1974 Ferrari Dino 246 GTS by ScagliettiOffered without reserve
- Ferrari Classiche certified; original engine and gearbox
- One of the lowest-mileage and unrestored examples of the Dino 246 GTS
- Only two owners from new; showing 8,300 original miles
- Acquired by the current owner in 1990
- Recent $50,000 mechanical sorting by Classic Coach
Those familiar with Ferrari, by then a respected builder of touring cars that supported the brand’s racing efforts, were in the know. Enzo Ferrari chose to honor his son Alfredo, or Dino for short, with the 206 S Speciale. Dino—the man—was a noted engineer in his own right, but his life was cut short by muscular dystrophy in the mid-1950s.
A year after the Paris show car, a production-bound prototype with a functional dual-overhead cam 2.0-liter V-6 mounted transversely ahead of the rear axle, was unveiled in Turin on Ferrari’s home turf. Like its styling exercise predecessor, the Dino GT berlinetta bore no Ferrari nomenclature, but its shape was refined and it soon begat a production model in 1968.
The original Dino 206 GT was replaced in 1969 with a more powerful version bearing a 2.4-liter V-6 predictably called the Dino 246. With 195 hp, the 246 was sprightly and its rear mid-engine configuration provided it with light steering and terrific balance. More than 3,700 were produced in both GT berlinetta and GTS spider configurations, a testament to its widespread appeal.
Built near the end of production, the American-market Dino 246 GTS offered here was delivered new to a New York-area architect, Charles Fleyhan, in 1974. Finished in Rosso Chiaro over beige leather with Daytona seats, the Dino remained with its original owner for more than a dozen years before being acquired by the current and only second owner in 1990. Its two owners tallied up a mere 8,300 miles over the last 44 years, which makes this certainly one of the lowest-mileage Dinos in existence, and certainly one of the lowest-mileage and unrestored examples.

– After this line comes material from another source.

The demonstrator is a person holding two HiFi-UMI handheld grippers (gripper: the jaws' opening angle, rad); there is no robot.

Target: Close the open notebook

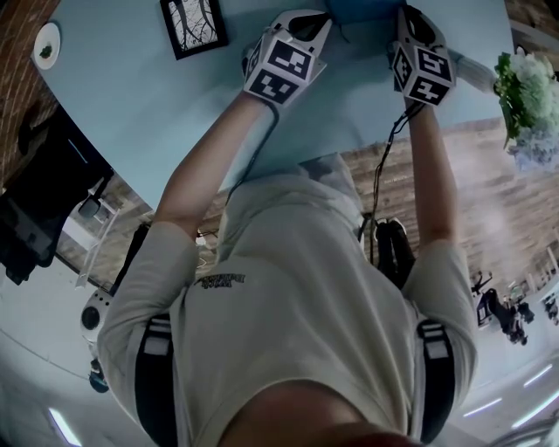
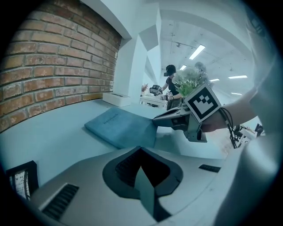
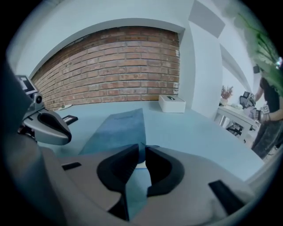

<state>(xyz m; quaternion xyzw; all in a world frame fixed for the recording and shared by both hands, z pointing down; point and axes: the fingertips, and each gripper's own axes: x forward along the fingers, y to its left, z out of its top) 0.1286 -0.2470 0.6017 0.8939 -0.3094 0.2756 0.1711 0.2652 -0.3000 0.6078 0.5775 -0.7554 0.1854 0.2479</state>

Most recently, Ferrari Classiche certification was completed in 2017 and confirms that its Scaglietti coachwork is as it left the factory in the summer of 1974. Its engine is the numbers-matching, original unit fitted with a trio of Weber downdraft carburetors. The original five-speed manual transmission remains fitted as well. In 2016, the 246 GTS was treated to $50,000 worth of mechanical maintenance, including a suspension freshening by Classic Coach of Elizabeth, New Jersey.